The graph above shows the annualized GDP (gross domestic product) growth rate for the latest quarter for some major developed and emerging markets. The US GDP grew at a healthy 3.7% in 2Q15, and it remains one of the few bright spots within developed markets. Japan (JEQ)(HEWJ) contracted by 1.6% on an annualized basis in 2Q15, suggesting that more measures are required to get the economy back on track.

While the Eurozone was showing signs of recovery, the situation in Greece (GREK) threatens to slow it down.
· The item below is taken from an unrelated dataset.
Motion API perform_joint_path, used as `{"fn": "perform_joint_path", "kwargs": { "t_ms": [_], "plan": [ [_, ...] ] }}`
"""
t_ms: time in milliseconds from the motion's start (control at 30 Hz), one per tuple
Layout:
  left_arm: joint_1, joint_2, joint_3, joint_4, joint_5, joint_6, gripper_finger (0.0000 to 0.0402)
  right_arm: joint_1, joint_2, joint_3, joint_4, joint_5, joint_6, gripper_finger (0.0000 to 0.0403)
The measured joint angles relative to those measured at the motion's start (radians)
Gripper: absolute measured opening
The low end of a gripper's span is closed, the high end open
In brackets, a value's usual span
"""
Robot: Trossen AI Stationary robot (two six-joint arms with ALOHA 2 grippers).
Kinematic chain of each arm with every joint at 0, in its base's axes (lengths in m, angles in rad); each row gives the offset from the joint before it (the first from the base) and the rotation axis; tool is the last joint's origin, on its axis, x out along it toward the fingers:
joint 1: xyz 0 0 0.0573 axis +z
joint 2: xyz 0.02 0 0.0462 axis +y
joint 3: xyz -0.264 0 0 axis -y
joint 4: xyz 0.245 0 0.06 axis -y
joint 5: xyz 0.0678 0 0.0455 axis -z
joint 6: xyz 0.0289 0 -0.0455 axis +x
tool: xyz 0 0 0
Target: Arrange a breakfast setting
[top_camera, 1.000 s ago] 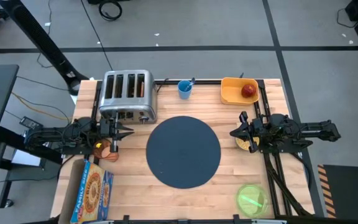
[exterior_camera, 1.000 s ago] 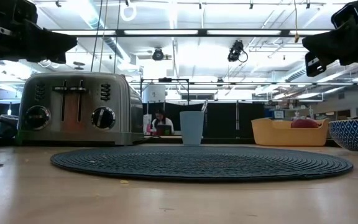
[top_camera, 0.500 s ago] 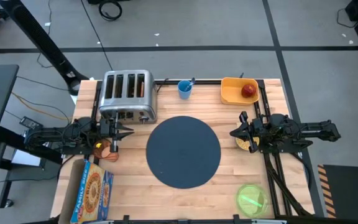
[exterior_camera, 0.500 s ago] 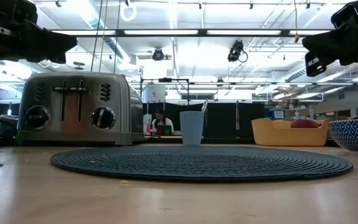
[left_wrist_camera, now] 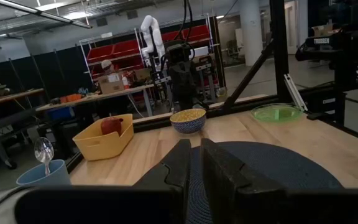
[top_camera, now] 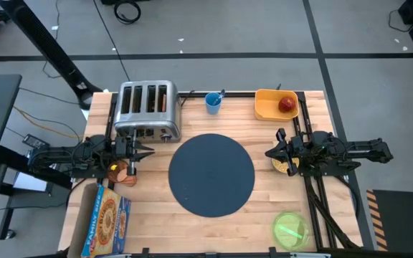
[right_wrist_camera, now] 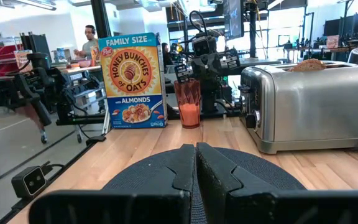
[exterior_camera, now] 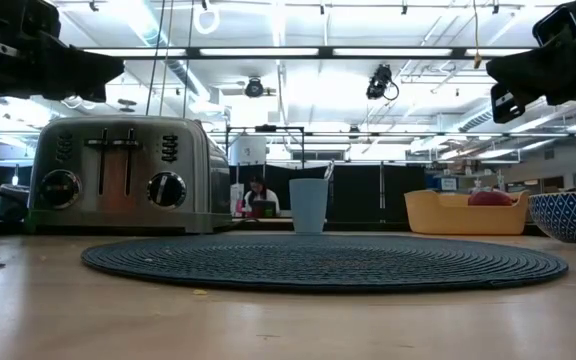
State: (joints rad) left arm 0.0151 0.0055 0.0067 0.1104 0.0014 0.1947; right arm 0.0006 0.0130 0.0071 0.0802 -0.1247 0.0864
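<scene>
The round dark-navy mat lies flat at the table's middle. My left gripper hovers shut and empty at its left, above the orange tumbler, which stands on the table. My right gripper hovers shut and empty at its right, above the patterned cereal bowl. The green plate lies near the front right corner. The red apple sits in the yellow bin. The toast slice sticks up from the toaster. The silver spoon stands in the blue cup.
A cereal box stands at the front left corner. The toaster takes the far left, the blue cup and the yellow bin stand along the far edge. Bare wood shows in front of the mat. People show in the room beyond the table.
</scene>
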Motion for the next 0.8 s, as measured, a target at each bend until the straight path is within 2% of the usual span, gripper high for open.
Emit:
{"fn": "perform_joint_path", "kwargs": {
  "t_ms": [133,200,300,433,533,633,700,767,800],
  "plan": [
    [0.0,0.0,0.0,0.071,0.0,0.135,0.0046,0.0,0.0,0.0,0.005,0.009,-0.004,0.0027],
    [0.0,0.0,0.0,0.101,0.0,0.154,0.0046,0.0,0.0,0.0,0.04,0.063,-0.008,0.0027],
    [0.0,0.0,0.0,0.117,0.0,0.154,0.0046,0.0,0.0,0.0,0.101,0.126,0.006,0.0027],
    [0.001,0.0,0.0,0.126,-0.017,0.151,0.0046,0.0,0.001,0.0,0.182,0.139,0.019,0.0027],
    [0.002,0.001,0.0,0.174,-0.077,0.055,0.0046,0.0,-0.001,0.0,0.322,0.176,0.073,0.0027],
    [0.002,0.002,0.0,0.22,-0.16,-0.005,0.0046,0.0,0.0,0.0,0.454,0.257,0.116,0.0027],
    [0.002,0.004,0.002,0.259,-0.172,-0.012,0.0046,0.0,-0.001,0.001,0.523,0.36,0.187,0.0027],
    [0.002,0.029,0.021,0.253,-0.174,-0.014,0.0046,0.0,0.0,0.011,0.527,0.439,0.254,0.0027],
    [0.002,0.044,0.035,0.247,-0.173,-0.014,0.0046,0.0,0.006,0.029,0.495,0.442,0.265,0.0026]
  ]
}}
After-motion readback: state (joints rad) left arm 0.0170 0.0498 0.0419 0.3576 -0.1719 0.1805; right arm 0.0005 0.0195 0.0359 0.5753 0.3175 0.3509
The Eurozone expanded by 1.2% in 2Q15. Russia (RSX) and Brazil (EWZ) seem to be heading to a deep recession, as commodity prices are likely to remain low. The Brazilian economy contracted by an annualized 7.4% in 2Q15 while Russia’s GDP shrunk by 5.1% in 1Q15. Growth could soon become a rare commodity.

The impact of the stronger dollar on US large-cap companies (SPY)(RSP) has been well documented. For example, the stronger dollar negatively affected pharma giant Johnson & Johnson’s (JNJ) 2Q15 earnings by 7.9%, while the stronger dollar wiped out  7% of Google’s (GOOG) earnings and 10% of Accenture’s (ACN) earnings in 2Q15.

Also, the United States is the only major economy that could soon be hiking rates. The global divergence in central bank policies is likely to make the dollar even stronger. Funds tend to flow to economies that offer higher yields, strengthening their currency. A stronger dollar should negatively affect US exports and the earnings of large caps. Also, as imports will be cheaper due to the stronger dollar, it should put downward pressure on inflation.